Problem -
Somewhere below, one line contains "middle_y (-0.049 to" and a later line contains "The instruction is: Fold". Output those two lines and everything between them exactly, and nothing else.

^^^^

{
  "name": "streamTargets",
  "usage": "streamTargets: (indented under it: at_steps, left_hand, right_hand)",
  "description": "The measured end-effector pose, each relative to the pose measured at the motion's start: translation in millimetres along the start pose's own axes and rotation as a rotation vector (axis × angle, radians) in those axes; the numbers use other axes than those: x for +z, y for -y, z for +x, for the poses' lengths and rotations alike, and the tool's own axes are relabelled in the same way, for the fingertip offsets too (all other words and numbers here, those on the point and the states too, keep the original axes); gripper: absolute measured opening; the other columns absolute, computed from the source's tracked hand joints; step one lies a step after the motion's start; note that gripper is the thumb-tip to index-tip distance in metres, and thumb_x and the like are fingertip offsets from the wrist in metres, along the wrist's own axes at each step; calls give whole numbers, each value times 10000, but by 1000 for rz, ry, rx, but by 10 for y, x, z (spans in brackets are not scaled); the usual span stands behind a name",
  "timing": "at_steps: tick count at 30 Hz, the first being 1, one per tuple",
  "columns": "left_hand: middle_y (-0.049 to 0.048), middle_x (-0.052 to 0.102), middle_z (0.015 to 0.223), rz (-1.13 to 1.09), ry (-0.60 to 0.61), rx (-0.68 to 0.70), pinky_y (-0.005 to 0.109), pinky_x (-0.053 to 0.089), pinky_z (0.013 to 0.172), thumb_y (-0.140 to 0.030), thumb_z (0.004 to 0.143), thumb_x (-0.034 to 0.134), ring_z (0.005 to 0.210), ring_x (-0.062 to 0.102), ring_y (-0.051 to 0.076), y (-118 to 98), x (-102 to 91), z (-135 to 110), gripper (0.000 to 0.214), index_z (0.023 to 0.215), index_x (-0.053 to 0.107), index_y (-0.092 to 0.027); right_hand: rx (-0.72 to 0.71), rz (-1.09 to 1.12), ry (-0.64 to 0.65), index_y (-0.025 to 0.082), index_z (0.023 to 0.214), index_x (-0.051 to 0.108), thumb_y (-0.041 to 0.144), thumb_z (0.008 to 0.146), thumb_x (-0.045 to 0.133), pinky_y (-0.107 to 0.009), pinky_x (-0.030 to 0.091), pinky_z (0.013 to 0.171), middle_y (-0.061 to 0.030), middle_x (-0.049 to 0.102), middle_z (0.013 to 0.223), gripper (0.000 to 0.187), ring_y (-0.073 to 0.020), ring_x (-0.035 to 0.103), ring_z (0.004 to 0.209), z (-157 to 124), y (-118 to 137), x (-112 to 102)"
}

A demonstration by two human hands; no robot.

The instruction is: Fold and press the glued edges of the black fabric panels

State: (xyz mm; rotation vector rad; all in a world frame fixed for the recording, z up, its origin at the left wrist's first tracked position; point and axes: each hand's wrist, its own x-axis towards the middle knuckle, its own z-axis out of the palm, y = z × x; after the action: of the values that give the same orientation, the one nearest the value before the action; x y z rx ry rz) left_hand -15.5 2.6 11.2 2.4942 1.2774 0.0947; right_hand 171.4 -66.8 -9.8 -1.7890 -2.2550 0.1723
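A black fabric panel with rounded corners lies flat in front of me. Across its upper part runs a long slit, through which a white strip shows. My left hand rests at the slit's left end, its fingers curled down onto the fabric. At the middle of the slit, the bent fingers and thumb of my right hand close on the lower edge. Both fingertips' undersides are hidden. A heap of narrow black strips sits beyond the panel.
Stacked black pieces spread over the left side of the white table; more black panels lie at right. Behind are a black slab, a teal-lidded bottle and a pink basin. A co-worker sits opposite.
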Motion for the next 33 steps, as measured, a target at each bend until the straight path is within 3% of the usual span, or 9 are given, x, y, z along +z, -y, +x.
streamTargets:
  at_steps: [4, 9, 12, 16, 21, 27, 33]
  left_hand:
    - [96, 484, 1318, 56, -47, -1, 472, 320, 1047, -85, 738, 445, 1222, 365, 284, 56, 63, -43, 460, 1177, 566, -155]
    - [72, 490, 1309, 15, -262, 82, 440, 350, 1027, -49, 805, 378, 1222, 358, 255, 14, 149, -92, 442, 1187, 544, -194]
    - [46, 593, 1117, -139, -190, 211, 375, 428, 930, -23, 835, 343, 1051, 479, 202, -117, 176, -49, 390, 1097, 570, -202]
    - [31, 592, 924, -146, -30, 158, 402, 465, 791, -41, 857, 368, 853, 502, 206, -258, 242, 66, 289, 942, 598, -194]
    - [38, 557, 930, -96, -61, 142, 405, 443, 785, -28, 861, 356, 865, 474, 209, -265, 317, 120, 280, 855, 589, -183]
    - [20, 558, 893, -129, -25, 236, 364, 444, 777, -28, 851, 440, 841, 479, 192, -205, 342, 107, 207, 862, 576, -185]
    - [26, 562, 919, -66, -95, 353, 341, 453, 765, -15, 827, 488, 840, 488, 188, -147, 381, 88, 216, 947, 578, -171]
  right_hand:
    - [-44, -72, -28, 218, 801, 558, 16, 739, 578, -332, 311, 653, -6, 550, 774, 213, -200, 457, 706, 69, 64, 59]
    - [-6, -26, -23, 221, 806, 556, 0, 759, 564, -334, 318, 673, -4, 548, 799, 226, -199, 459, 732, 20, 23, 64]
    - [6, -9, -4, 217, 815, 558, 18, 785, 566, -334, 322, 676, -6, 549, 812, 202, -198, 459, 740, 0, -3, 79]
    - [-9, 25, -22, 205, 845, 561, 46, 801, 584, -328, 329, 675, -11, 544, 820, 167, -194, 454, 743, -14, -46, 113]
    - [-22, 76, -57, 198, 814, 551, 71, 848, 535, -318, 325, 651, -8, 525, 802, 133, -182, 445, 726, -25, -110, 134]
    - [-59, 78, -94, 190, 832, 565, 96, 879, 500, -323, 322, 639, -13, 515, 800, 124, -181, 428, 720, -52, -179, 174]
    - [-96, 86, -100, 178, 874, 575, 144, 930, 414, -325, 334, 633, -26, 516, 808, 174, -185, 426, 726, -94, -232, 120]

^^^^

Expected answer -
  "columns": "left_hand: middle_y (-0.049 to 0.048), middle_x (-0.052 to 0.102), middle_z (0.015 to 0.223), rz (-1.13 to 1.09), ry (-0.60 to 0.61), rx (-0.68 to 0.70), pinky_y (-0.005 to 0.109), pinky_x (-0.053 to 0.089), pinky_z (0.013 to 0.172), thumb_y (-0.140 to 0.030), thumb_z (0.004 to 0.143), thumb_x (-0.034 to 0.134), ring_z (0.005 to 0.210), ring_x (-0.062 to 0.102), ring_y (-0.051 to 0.076), y (-118 to 98), x (-102 to 91), z (-135 to 110), gripper (0.000 to 0.214), index_z (0.023 to 0.215), index_x (-0.053 to 0.107), index_y (-0.092 to 0.027); right_hand: rx (-0.72 to 0.71), rz (-1.09 to 1.12), ry (-0.64 to 0.65), index_y (-0.025 to 0.082), index_z (0.023 to 0.214), index_x (-0.051 to 0.108), thumb_y (-0.041 to 0.144), thumb_z (0.008 to 0.146), thumb_x (-0.045 to 0.133), pinky_y (-0.107 to 0.009), pinky_x (-0.030 to 0.091), pinky_z (0.013 to 0.171), middle_y (-0.061 to 0.030), middle_x (-0.049 to 0.102), middle_z (0.013 to 0.223), gripper (0.000 to 0.187), ring_y (-0.073 to 0.020), ring_x (-0.035 to 0.103), ring_z (0.004 to 0.209), z (-157 to 124), y (-118 to 137), x (-112 to 102)"
}

A demonstration by two human hands; no robot.

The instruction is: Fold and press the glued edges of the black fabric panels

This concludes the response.